▶ **Activity**
Copy every line of the entries that includes the word "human".

▶ **Stored data**
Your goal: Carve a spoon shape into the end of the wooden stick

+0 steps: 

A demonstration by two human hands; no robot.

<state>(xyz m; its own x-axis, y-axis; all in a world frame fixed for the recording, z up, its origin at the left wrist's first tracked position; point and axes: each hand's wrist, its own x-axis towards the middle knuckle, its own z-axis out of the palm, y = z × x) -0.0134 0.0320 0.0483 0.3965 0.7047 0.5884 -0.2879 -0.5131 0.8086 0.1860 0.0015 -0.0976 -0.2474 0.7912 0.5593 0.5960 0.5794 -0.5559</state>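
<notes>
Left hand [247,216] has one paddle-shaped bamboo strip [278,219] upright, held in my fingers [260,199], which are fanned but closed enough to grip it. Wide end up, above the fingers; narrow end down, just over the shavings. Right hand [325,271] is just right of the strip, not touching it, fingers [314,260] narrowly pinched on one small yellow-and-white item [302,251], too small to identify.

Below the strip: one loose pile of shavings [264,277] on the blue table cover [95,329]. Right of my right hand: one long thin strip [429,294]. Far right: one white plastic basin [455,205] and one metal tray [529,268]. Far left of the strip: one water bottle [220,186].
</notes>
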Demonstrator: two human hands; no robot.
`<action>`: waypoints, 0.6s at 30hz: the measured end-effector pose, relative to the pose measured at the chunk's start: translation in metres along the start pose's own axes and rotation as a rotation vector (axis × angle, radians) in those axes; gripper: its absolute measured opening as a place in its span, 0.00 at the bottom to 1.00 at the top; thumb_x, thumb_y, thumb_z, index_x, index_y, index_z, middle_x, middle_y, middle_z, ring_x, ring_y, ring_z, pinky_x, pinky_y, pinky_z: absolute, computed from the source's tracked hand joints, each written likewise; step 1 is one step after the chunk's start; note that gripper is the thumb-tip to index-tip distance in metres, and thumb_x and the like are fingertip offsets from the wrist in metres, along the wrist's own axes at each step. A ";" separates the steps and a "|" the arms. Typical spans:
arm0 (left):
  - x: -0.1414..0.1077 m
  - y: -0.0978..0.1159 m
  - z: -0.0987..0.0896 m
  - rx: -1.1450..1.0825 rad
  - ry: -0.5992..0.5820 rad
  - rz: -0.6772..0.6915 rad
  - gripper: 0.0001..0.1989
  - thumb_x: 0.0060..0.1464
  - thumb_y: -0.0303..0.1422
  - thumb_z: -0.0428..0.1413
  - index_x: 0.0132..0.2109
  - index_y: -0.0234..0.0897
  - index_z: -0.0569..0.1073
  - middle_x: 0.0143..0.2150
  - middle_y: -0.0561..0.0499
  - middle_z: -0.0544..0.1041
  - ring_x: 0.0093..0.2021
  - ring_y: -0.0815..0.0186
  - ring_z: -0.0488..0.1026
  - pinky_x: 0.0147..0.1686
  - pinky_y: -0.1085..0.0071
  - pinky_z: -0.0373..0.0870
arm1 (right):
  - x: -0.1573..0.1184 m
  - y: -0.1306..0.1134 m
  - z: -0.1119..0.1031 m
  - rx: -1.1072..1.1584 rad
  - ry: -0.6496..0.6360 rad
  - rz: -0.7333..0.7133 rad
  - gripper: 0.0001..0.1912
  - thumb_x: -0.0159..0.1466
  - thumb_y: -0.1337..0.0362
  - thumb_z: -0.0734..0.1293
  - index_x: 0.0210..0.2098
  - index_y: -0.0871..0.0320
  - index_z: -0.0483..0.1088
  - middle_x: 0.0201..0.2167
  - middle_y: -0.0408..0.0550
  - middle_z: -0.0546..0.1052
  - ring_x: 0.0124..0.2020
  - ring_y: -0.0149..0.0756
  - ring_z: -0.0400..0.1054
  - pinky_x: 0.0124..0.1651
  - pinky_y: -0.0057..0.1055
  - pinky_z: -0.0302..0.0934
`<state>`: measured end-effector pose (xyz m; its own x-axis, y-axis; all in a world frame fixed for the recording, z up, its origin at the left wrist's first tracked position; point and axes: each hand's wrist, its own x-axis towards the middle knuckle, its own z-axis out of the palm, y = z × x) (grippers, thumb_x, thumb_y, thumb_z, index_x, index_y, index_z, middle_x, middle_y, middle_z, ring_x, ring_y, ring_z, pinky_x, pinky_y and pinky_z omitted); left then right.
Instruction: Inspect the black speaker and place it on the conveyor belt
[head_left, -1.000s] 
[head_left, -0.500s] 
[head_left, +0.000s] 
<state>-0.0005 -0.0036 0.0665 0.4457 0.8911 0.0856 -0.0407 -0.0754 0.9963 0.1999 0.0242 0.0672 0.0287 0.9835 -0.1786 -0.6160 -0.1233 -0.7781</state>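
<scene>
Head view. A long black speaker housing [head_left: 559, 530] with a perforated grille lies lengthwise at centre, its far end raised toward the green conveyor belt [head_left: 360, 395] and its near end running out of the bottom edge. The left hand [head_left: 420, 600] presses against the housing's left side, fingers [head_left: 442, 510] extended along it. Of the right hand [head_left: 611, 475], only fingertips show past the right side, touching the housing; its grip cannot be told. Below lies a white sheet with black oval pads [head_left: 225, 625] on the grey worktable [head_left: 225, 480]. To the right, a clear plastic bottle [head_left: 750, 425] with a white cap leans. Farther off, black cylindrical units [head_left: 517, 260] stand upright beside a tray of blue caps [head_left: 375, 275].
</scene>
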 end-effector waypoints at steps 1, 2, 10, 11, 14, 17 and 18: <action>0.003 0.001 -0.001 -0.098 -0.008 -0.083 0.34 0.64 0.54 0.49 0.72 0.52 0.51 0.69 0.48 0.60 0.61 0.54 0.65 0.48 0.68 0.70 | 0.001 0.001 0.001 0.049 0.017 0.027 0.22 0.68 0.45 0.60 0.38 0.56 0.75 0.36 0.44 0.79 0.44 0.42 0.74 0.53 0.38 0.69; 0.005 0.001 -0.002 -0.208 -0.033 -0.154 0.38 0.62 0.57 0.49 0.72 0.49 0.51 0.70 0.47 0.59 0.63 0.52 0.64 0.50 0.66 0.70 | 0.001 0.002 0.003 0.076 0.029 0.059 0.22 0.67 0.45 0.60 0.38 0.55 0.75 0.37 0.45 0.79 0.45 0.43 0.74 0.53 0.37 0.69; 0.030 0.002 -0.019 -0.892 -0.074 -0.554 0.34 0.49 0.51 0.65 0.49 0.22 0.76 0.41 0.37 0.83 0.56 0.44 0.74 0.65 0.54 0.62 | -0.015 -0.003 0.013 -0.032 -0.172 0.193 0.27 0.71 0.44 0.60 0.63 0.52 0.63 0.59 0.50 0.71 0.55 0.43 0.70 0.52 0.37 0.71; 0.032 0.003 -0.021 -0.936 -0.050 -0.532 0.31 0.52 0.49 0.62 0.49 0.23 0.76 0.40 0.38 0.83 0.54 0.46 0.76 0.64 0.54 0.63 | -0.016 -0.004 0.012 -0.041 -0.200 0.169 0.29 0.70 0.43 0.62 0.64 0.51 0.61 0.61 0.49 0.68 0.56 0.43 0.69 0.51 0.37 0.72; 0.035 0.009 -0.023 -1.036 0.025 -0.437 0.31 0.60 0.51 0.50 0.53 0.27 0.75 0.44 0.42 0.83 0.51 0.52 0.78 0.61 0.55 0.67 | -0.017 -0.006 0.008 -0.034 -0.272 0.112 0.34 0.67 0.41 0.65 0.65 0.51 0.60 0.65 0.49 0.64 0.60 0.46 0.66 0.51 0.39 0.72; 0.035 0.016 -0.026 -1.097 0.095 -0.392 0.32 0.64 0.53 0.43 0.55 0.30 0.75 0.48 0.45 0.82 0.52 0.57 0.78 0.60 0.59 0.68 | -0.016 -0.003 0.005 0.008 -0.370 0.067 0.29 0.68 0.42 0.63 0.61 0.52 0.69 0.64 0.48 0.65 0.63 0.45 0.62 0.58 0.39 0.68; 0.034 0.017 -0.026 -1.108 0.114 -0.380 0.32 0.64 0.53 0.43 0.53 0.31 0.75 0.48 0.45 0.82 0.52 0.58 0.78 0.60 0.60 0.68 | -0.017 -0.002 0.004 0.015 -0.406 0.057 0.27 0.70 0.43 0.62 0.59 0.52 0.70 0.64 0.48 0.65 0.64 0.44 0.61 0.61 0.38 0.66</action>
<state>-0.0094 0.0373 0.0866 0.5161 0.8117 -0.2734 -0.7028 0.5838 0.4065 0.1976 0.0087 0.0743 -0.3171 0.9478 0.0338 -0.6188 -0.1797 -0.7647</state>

▶ **Task output**
A demonstration by two human hands; no robot.
Demonstrator: two human hands; no robot.

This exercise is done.